Look through the records below and collect all lines that hold the string "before".

Data entries
========================

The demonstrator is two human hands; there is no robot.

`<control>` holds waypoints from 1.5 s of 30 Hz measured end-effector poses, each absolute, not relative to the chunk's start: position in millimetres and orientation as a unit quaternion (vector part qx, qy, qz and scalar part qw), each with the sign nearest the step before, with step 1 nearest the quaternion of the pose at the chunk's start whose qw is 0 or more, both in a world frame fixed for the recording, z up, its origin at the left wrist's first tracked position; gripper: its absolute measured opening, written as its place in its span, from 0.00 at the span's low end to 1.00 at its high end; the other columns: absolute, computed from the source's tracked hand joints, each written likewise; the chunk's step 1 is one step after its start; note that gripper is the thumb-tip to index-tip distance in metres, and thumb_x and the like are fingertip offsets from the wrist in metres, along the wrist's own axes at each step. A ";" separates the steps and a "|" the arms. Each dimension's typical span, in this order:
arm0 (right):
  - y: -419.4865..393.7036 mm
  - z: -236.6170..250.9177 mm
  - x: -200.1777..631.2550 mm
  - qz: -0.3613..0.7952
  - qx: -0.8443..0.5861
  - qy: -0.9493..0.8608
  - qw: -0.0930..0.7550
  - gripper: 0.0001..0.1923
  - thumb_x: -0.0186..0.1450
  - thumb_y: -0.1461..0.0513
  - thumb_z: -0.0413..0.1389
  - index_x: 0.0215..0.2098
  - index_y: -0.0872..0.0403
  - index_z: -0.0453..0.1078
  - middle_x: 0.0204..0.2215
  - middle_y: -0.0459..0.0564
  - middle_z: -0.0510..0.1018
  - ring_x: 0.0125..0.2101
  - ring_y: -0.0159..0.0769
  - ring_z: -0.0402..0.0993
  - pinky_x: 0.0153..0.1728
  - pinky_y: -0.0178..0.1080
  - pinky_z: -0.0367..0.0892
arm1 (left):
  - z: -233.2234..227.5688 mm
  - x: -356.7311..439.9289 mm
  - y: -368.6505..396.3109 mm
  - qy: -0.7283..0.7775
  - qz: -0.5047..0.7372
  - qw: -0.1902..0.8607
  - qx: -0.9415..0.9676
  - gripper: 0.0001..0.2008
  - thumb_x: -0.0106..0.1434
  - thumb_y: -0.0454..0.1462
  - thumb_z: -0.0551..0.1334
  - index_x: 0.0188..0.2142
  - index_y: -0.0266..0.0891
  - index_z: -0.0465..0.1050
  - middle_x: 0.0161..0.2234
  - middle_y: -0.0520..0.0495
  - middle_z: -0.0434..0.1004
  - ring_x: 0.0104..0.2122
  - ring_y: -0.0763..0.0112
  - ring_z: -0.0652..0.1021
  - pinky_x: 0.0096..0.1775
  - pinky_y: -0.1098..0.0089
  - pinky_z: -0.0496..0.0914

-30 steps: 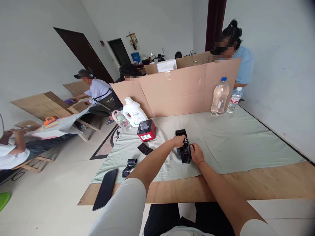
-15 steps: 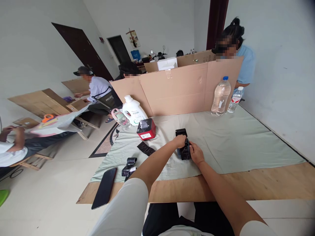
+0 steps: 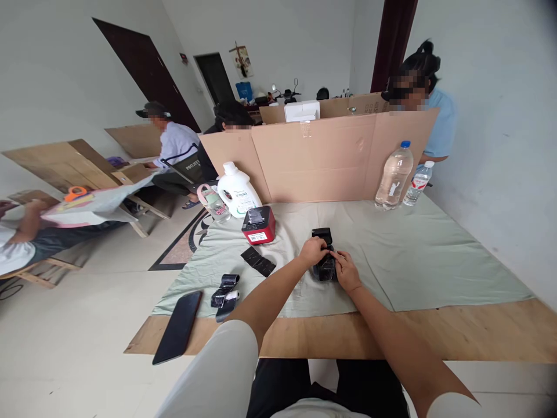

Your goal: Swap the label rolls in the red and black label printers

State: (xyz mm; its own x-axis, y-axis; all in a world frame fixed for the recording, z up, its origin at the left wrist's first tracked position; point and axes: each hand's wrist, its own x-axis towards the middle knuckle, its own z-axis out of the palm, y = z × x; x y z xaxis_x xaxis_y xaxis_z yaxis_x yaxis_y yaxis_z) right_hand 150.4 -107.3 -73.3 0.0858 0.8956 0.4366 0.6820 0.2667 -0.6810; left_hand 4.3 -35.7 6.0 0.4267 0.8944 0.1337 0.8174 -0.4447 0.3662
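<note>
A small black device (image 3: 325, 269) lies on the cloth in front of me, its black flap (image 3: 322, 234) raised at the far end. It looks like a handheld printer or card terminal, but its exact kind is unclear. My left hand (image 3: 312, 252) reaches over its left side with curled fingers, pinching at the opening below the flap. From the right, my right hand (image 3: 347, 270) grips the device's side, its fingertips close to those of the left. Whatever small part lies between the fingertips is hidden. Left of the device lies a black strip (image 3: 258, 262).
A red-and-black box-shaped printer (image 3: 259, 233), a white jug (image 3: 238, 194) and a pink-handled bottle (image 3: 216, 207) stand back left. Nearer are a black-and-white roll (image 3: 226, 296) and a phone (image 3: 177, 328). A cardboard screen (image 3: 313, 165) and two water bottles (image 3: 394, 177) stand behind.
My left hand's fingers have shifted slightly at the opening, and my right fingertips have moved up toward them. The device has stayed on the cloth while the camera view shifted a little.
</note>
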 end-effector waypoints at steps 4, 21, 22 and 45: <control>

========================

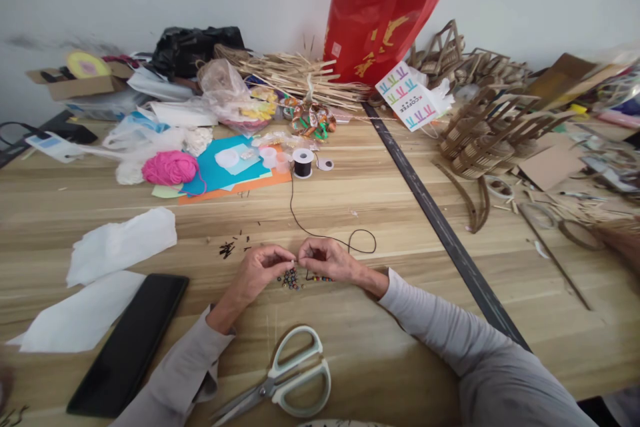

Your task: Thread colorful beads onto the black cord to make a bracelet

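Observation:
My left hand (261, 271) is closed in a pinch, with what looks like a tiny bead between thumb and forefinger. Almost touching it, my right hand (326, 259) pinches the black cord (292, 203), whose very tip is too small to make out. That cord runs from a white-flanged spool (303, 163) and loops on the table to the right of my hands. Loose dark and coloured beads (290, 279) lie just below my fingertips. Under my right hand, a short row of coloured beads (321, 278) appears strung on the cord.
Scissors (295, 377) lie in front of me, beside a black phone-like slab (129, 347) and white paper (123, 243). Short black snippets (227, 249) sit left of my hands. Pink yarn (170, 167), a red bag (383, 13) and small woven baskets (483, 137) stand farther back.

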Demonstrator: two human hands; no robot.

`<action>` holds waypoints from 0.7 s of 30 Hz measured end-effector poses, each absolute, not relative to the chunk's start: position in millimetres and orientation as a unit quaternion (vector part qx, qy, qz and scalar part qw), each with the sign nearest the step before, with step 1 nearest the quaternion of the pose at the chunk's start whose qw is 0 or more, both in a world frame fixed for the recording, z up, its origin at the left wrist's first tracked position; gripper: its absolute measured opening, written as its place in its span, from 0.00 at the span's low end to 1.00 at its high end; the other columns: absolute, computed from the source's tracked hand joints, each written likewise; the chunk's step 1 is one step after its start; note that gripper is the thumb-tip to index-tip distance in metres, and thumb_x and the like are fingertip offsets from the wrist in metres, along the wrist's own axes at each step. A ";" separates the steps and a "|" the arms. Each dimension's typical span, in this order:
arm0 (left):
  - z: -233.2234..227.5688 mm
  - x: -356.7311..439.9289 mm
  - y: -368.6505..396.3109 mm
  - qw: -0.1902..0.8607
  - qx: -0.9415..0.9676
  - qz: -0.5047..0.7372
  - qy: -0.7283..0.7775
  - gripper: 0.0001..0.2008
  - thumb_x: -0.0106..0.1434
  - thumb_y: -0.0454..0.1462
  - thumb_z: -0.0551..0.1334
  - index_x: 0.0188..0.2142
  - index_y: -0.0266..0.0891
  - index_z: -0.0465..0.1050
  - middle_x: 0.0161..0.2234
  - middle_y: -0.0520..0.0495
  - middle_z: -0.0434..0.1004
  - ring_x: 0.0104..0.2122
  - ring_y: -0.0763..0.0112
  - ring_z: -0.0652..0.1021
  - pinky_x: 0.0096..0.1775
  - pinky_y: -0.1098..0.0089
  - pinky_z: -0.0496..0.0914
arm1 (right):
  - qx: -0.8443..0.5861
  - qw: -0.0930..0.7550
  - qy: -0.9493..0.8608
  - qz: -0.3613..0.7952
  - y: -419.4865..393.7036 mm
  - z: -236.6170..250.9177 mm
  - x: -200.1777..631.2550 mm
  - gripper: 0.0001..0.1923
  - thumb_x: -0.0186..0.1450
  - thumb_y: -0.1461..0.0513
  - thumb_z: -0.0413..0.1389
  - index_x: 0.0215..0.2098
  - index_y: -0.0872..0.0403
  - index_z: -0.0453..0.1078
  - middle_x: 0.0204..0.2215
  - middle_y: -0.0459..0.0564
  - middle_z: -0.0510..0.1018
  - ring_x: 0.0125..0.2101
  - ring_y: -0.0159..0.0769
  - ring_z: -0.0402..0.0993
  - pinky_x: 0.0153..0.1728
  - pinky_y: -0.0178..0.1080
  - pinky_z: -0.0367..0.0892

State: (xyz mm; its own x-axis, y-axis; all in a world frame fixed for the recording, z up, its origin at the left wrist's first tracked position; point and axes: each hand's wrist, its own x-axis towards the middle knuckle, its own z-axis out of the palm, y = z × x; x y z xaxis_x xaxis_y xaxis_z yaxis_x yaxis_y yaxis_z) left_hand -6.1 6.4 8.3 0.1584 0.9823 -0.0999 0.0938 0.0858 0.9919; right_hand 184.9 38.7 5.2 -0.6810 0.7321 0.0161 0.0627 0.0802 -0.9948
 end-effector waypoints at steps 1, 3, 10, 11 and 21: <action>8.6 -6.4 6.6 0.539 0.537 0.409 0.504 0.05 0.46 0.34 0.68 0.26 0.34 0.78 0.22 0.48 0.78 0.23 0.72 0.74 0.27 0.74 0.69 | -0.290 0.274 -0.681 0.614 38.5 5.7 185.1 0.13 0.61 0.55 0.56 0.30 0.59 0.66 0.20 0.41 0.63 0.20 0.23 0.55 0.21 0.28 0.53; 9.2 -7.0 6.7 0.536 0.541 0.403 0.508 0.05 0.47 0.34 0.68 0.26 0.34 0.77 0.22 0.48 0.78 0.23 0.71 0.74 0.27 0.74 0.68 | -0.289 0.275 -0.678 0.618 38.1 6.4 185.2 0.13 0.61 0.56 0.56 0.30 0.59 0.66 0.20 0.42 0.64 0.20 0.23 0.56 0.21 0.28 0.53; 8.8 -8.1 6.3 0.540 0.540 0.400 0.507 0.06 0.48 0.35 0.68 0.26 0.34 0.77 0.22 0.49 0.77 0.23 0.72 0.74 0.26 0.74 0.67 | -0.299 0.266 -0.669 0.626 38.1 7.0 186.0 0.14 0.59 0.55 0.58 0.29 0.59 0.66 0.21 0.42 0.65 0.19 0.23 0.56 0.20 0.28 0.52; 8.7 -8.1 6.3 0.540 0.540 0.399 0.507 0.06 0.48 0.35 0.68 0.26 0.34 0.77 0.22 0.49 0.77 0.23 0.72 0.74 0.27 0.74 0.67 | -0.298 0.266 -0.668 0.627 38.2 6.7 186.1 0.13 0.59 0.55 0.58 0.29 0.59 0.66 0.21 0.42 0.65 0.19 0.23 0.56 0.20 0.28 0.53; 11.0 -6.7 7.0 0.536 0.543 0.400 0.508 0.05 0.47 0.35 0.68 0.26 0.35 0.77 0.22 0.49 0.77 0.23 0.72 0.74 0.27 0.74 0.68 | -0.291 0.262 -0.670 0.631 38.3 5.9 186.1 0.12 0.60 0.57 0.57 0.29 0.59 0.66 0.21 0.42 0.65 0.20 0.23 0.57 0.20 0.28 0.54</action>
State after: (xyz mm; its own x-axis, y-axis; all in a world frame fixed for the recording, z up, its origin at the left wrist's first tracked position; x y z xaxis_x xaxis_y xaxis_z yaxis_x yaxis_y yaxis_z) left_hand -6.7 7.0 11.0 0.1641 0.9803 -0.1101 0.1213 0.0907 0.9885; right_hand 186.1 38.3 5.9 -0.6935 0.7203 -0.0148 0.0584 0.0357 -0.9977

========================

§ **REPLY TO THE EXERCISE**
`<control>` holds waypoints from 1.5 s of 30 Hz measured end-effector poses, each absolute, not relative to the chunk's start: position in millimetres and orientation as a unit quaternion (vector part qx, qy, qz and scalar part qw), each with the sign nearest the step before, with step 1 nearest the quaternion of the pose at the chunk's start whose qw is 0 or more, both in a world frame fixed for the recording, z up, its origin at the left wrist's first tracked position; gripper: its absolute measured opening, written as its place in its span, from 0.00 at the span's low end to 1.00 at its high end; the other columns: absolute, computed from the source's tracked hand joints, each written likewise; the chunk's step 1 is one step after its start; note that gripper is the thumb-tip to index-tip distance in metres, and thumb_x and the like are fingertip offsets from the wrist in metres, along the wrist's own axes at each step. A ";" separates the steps and a "|" the arms. Each dimension's typical span, in this order:
`<action>` holds waypoints from 0.7 s of 30 Hz measured end-effector poses, each absolute, not relative to the chunk's start: position in millimetres and orientation as a unit quaternion (vector part qx, qy, qz and scalar part qw), each with the sign nearest the step before, with step 1 nearest the quaternion of the pose at the chunk's start whose qw is 0 or more, both in a world frame fixed for the recording, z up, its origin at the left wrist's first tracked position; gripper: its absolute measured opening, written as its place in its span, from 0.00 at the span's low end to 1.00 at its high end; the other columns: absolute, computed from the source's tracked hand joints, each written likewise; the chunk's step 1 is one step after its start; note that gripper is the thumb-tip to index-tip distance in metres, and thumb_x and the like are fingertip offsets from the wrist in metres, along the wrist's own axes at each step. A ";" separates the steps and a "|" the arms. Each dimension's typical span, in this order:

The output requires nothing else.